One of the most exciting and controversial aspects of Saturn’s magnificent rings is that they may actually be a recent phenomenon in the solar system – forming long after the Earth, Saturn, and its moon. This possibility has been vigorously debated for nearly 40 years, since the Voyager flybys of Saturn. Over the years, the most powerful support for this hypothesis has turned out to be the puzzle of the rings’ nearly pure water ice composition – unique in the family of planetary rings – in spite of the constant hail of rocky-carbon meteoroids from outside the Saturn system. However, three major uncertainties have left the young-ring hypothesis unproven. Two of these have already been resolved by the Cassini mission: the amount of non-icy material currently in the rings, and the total ring mass. The third main constraint is the mass flux of non-icy meteoroids falling onto the rings. 

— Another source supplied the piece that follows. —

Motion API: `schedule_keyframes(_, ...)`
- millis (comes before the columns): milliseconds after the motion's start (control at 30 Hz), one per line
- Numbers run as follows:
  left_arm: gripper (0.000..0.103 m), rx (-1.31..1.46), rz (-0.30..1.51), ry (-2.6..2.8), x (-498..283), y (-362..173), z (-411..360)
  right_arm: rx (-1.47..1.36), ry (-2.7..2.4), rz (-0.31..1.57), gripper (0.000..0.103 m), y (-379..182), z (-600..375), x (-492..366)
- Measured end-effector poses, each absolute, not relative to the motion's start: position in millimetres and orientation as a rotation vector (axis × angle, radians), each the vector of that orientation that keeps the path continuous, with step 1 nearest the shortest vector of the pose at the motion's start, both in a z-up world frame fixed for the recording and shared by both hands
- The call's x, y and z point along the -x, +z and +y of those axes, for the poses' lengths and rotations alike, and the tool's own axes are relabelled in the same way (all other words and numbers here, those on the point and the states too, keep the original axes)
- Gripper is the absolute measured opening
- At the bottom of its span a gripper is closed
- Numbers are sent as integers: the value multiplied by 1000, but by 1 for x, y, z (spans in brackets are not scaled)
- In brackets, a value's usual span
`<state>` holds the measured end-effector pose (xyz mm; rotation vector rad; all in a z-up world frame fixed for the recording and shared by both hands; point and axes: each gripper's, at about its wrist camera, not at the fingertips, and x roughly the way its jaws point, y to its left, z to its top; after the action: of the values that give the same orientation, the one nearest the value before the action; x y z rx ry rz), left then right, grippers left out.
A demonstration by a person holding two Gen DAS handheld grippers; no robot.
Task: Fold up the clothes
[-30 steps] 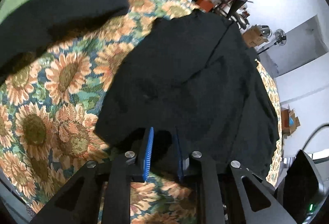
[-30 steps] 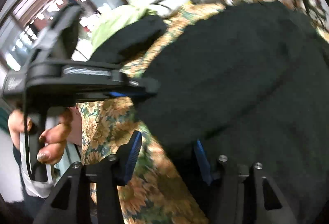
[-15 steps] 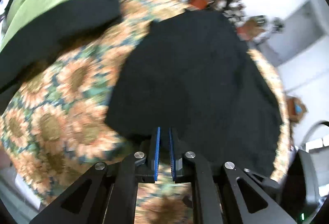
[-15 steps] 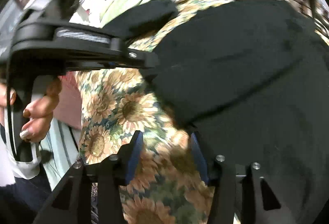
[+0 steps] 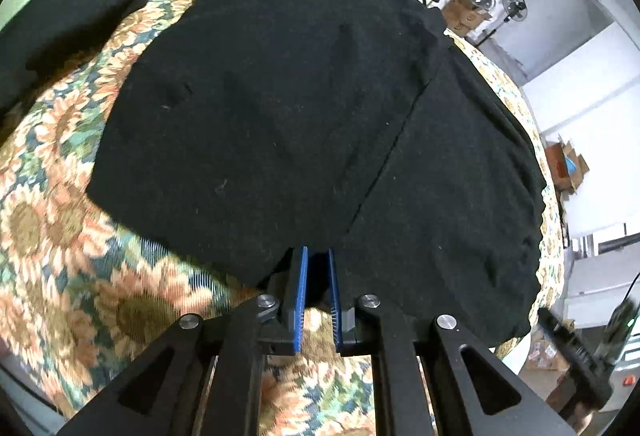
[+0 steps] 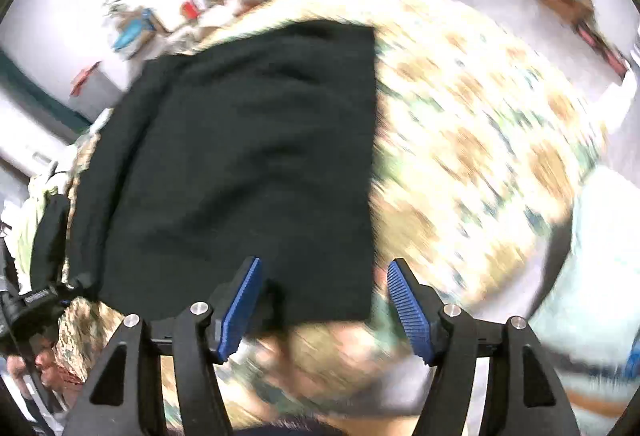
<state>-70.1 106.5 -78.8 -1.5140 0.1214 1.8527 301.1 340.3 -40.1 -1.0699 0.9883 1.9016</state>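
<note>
Left wrist view
Left gripper (image 5: 317, 268): ribbed blue pads a narrow gap apart, having just parted a little; whether the dark hem between the tips is pinched cannot be told.
Black garment (image 5: 304, 107): matte knit, lying flat ahead of the fingers on the sunflower-print cloth (image 5: 72, 276), one layer folded over another.

Right wrist view
Right gripper (image 6: 323, 274): jaws wide, just opening, nothing clamped.
Black garment (image 6: 240, 163): blurred rectangle; near corner between the fingers.
</note>
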Motion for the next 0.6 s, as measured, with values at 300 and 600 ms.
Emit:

Measuring this mass flux was always a main science goal of the Cassini mission, and could only be achieved by the Cassini Cosmic Dust Analyzer instrument (CDA). In this talk we will report about the determination of the mass flux of non-icy material coming into the Saturn system, which completes the trifecta of constraints that are required to strongly support a youthful ring system [1]. The measurements present a thorough and detailed analysis of the series of unconnected individual particle detections by CDA over Cassini’s entire 13 year mission, converting these detections into the desired mass flux. The CDA detections determine the incident particle orbits, and they come (surprisingly) not from comets as expected, but mostly from Kuiper Belt Objects. This means that most of the particles have low speeds relative to Saturn and are strongly focused gravitationally, such that the flux at the rings is even larger than previously estimated. The derived mass flux implies a ring exposure time of less than 100 to 400 million years, which is in support of recent ring formation scenarios.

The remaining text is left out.